■ Task to complete
Print the full listing exactly.

■ Source data
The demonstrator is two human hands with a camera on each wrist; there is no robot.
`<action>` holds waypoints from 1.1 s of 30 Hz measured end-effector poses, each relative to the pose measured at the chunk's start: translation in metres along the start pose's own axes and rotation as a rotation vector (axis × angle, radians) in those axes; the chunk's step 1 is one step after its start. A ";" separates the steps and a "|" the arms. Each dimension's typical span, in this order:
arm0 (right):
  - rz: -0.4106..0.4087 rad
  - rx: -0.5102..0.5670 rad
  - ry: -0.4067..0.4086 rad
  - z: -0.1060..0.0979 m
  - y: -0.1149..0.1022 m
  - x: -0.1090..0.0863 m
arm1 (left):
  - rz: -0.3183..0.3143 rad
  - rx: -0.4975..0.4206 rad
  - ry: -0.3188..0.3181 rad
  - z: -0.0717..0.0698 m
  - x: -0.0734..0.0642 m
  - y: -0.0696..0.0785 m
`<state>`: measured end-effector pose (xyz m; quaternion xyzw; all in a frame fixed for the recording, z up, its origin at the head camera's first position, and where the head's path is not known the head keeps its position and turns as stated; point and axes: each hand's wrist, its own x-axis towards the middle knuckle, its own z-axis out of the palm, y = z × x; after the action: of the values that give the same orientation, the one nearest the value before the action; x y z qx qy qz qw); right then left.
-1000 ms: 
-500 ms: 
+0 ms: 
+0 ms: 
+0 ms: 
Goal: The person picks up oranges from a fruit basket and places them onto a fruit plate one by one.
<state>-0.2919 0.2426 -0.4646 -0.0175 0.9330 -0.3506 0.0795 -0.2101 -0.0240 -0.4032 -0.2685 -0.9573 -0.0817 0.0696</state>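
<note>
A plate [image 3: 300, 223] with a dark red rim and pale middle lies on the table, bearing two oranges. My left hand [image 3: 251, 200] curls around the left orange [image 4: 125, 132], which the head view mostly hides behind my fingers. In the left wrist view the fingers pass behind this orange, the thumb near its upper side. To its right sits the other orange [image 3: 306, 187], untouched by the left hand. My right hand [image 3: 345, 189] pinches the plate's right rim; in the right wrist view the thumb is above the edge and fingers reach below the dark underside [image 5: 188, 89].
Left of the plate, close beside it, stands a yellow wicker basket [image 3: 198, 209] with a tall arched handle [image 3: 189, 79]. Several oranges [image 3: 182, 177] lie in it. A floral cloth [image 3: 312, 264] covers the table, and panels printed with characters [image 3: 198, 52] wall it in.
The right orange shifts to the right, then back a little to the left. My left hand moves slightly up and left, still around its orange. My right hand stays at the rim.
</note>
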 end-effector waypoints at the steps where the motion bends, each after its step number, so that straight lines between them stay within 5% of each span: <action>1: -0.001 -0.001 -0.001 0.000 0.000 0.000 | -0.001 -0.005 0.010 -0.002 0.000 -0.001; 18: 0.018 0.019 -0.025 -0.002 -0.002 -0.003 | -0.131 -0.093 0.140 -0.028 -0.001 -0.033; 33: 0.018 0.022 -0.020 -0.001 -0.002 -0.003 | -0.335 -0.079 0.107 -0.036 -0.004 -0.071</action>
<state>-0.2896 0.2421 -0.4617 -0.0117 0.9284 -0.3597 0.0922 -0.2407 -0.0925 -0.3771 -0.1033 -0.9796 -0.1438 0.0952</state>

■ Solution to this task
The demonstrator is two human hands with a camera on each wrist; there is no robot.
`<action>` holds waypoints from 1.1 s of 30 Hz measured end-effector poses, each relative to the pose measured at the chunk's start: translation in metres along the start pose's own axes and rotation as a rotation vector (axis × angle, radians) in those axes; the chunk's step 1 is one step after its start. A ";" separates the steps and a "|" the arms. Each dimension's typical span, in this order:
arm0 (right):
  - rz: -0.4106..0.4087 rad
  - rx: -0.5102..0.5670 rad
  - ry: -0.4067..0.4086 rad
  - z: -0.1060..0.0979 m
  - y: -0.1149..0.1022 m
  - x: -0.1090..0.0863 m
arm1 (left):
  - rz: -0.3183..0.3143 rad
  - rx: -0.4975..0.4206 rad
  - ry: -0.3188..0.3181 rad
  - z: -0.0717..0.0698 m
  - x: -0.0734..0.0642 m
  - y: -0.0696..0.0785 m
`<state>`: measured end-effector pose (xyz m; quaternion xyzw; all in a frame fixed for the recording, z up, its origin at the head camera's first position, and where the head's path is not known the head keeps its position and turns as stated; point and axes: each hand's wrist, its own x-axis towards the middle knuckle, its own z-axis out of the palm, y = z × x; after the action: of the values that give the same orientation, the one nearest the value before the action; x y z qx qy qz qw); right then left.
-1000 ms: 
-500 ms: 
+0 ms: 
+0 ms: 
+0 ms: 
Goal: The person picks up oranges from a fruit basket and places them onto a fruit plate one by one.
<state>-0.2919 0.2426 -0.4646 -0.0175 0.9330 -0.3506 0.0795 -0.2101 -0.0240 -0.4032 -0.2685 -0.9573 -0.0817 0.0696</state>
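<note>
A plate [image 3: 300, 223] with a dark red rim and pale middle lies on the table, bearing two oranges. My left hand [image 3: 251, 200] curls around the left orange [image 4: 125, 132], which the head view mostly hides behind my fingers. In the left wrist view the fingers pass behind this orange, the thumb near its upper side. To its right sits the other orange [image 3: 306, 187], untouched by the left hand. My right hand [image 3: 345, 189] pinches the plate's right rim; in the right wrist view the thumb is above the edge and fingers reach below the dark underside [image 5: 188, 89].
Left of the plate, close beside it, stands a yellow wicker basket [image 3: 198, 209] with a tall arched handle [image 3: 189, 79]. Several oranges [image 3: 182, 177] lie in it. A floral cloth [image 3: 312, 264] covers the table, and panels printed with characters [image 3: 198, 52] wall it in.
The right orange shifts to the right, then back a little to the left. My left hand moves slightly up and left, still around its orange. My right hand stays at the rim.
</note>
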 end-effector waypoints at the steps where the motion bends, each after its step number, so that straight lines between them stay within 5% of each span: <action>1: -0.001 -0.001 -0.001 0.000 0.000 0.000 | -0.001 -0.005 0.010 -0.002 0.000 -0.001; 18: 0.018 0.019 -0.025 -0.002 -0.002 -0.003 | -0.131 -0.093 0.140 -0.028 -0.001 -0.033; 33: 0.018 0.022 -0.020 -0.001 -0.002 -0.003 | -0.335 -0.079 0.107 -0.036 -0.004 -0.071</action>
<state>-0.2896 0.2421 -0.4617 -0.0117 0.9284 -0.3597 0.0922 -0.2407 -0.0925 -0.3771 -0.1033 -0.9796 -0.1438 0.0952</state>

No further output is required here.